Work task = In the entries below, how many lines hold the word "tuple"? Answer with the number only.

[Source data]
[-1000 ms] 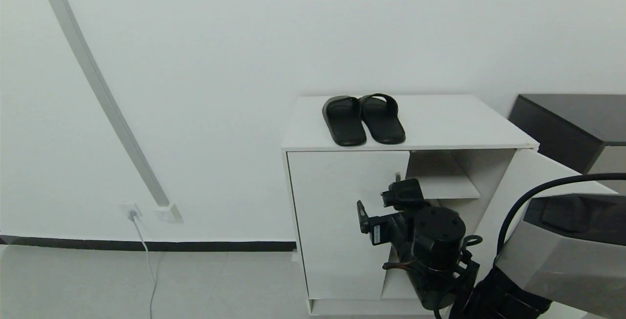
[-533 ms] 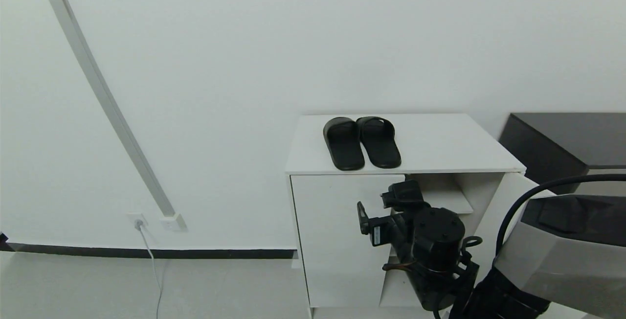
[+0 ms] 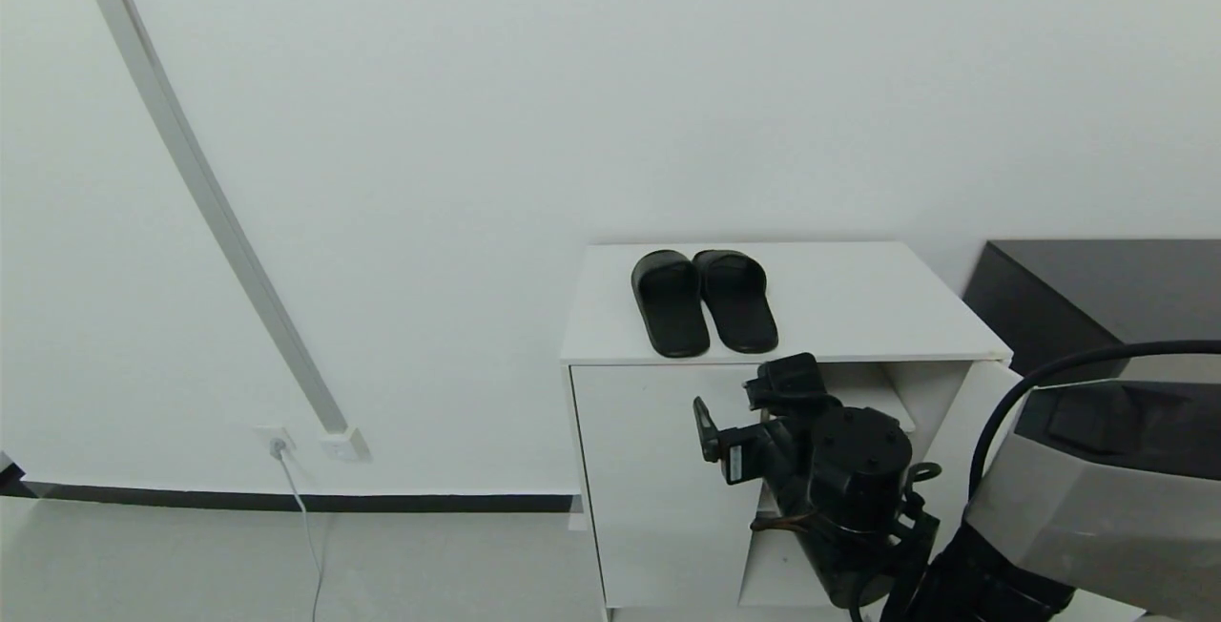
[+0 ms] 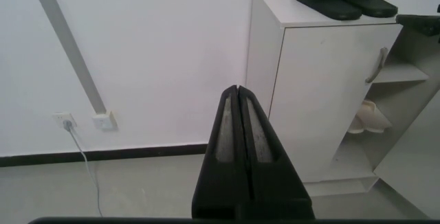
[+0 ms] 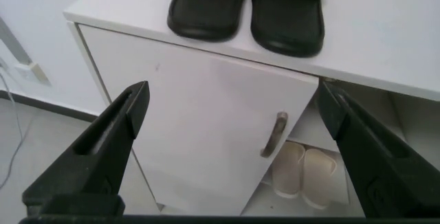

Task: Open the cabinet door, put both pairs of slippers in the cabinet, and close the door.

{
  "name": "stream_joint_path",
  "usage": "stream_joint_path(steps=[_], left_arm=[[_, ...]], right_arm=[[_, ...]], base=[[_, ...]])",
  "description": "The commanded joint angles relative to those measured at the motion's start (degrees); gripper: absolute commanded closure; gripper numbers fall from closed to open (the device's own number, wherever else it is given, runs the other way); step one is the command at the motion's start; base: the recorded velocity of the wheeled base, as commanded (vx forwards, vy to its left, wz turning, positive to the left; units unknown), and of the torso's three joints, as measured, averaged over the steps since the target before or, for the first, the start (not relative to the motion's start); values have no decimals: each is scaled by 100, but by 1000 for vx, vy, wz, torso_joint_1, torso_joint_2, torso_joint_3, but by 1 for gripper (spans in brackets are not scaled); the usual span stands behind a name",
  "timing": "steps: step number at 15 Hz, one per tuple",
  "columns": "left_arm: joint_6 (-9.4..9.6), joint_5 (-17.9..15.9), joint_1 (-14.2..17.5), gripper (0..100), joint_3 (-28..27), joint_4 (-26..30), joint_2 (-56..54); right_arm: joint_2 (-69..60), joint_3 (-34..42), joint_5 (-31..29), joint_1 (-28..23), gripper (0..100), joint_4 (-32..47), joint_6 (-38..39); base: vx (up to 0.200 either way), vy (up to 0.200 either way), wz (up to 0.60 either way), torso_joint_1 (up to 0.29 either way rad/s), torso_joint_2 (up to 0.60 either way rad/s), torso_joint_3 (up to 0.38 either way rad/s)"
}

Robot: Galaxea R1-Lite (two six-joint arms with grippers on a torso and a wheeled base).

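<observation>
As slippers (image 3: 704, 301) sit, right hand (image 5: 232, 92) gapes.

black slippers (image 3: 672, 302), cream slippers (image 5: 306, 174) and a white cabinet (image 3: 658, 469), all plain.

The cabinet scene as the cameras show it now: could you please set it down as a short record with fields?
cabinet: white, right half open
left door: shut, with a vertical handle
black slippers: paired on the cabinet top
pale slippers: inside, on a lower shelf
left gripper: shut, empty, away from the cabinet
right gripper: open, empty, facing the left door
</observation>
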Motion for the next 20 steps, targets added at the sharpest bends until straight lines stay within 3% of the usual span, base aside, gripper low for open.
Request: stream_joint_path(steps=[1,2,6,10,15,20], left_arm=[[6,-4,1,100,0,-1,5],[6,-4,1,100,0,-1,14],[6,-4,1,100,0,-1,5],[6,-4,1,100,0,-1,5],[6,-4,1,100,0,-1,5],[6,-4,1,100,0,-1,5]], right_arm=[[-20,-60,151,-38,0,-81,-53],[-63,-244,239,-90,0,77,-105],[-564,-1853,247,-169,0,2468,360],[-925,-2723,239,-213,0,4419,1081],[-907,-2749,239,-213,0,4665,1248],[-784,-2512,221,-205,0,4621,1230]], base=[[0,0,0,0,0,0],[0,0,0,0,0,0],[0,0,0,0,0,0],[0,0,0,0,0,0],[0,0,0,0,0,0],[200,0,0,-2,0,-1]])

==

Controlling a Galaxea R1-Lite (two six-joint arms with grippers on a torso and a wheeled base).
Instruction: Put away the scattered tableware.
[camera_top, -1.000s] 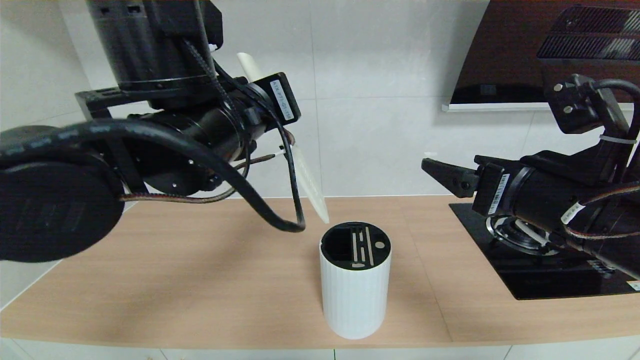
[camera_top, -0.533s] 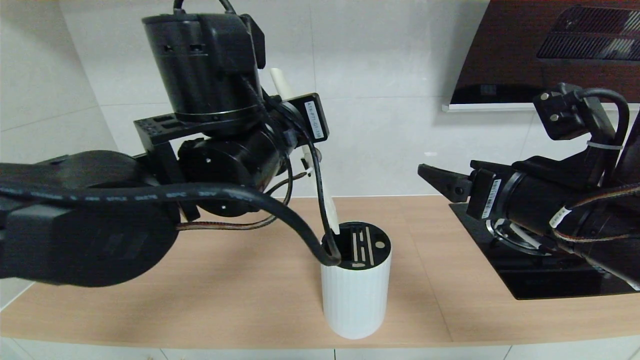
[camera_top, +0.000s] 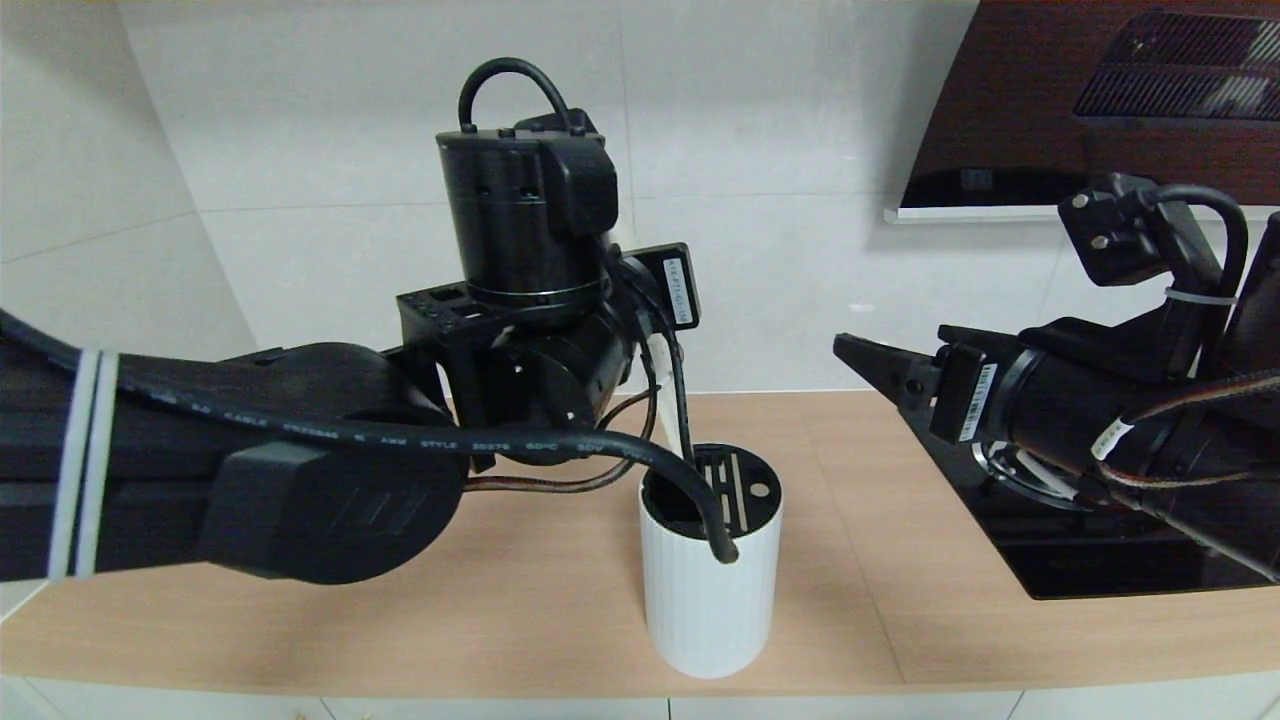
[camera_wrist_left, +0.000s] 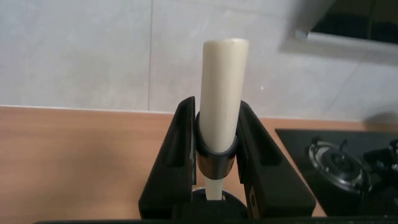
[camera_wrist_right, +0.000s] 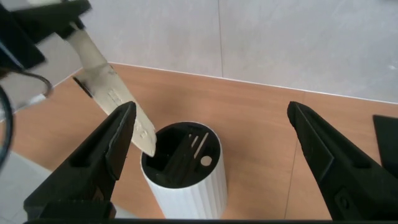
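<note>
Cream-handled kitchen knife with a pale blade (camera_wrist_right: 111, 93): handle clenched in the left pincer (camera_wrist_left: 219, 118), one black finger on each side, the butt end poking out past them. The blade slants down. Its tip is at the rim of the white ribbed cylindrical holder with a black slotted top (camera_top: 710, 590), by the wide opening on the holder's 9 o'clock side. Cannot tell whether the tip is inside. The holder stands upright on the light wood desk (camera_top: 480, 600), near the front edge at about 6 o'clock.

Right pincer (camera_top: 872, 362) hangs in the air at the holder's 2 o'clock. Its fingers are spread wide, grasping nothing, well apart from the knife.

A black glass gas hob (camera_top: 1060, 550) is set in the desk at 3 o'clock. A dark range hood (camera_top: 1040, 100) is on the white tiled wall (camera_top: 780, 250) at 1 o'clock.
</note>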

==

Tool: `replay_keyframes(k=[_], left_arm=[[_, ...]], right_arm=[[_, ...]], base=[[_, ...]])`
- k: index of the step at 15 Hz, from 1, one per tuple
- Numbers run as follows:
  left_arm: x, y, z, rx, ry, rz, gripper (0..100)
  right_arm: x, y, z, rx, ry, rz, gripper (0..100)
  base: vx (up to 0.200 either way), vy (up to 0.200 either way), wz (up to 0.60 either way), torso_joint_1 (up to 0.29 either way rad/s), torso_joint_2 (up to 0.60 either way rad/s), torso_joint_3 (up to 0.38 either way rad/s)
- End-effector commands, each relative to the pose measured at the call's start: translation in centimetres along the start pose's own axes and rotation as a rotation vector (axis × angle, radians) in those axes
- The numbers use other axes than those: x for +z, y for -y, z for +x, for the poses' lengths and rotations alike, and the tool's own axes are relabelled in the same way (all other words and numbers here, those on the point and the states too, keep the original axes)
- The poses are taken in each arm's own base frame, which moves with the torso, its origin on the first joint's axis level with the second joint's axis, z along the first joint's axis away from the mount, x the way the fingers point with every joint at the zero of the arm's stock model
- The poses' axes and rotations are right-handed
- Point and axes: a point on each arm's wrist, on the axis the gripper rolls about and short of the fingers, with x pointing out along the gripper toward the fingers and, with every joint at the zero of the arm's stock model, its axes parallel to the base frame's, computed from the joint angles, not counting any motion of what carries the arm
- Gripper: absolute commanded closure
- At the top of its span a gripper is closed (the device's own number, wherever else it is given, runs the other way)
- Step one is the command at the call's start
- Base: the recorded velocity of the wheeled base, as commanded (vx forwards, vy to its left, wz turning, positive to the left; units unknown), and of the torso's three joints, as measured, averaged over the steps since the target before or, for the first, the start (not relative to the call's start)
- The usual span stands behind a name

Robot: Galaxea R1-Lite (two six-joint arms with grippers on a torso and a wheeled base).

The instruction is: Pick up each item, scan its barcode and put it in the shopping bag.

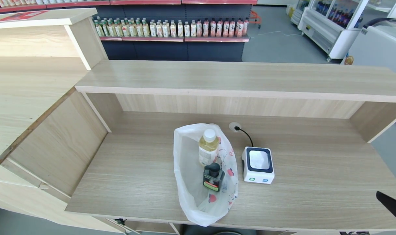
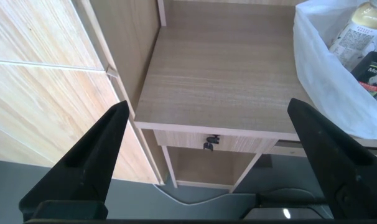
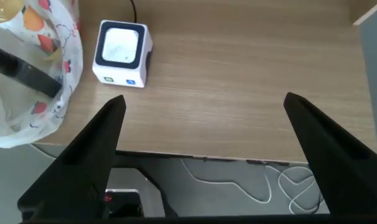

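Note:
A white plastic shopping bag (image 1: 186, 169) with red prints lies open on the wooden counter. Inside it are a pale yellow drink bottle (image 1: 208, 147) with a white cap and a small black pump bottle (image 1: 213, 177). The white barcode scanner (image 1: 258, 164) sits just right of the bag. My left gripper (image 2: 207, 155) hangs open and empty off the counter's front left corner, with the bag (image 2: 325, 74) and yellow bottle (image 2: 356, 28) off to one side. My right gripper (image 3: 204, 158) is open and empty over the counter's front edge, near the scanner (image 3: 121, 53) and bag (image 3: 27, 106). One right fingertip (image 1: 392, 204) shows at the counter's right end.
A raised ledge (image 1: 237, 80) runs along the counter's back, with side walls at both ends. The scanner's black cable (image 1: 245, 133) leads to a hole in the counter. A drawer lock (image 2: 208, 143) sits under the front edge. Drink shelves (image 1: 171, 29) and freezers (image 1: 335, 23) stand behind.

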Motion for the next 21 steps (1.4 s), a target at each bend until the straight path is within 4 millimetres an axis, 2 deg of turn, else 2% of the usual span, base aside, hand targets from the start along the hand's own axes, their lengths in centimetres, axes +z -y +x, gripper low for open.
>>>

Answer for this exercise = 2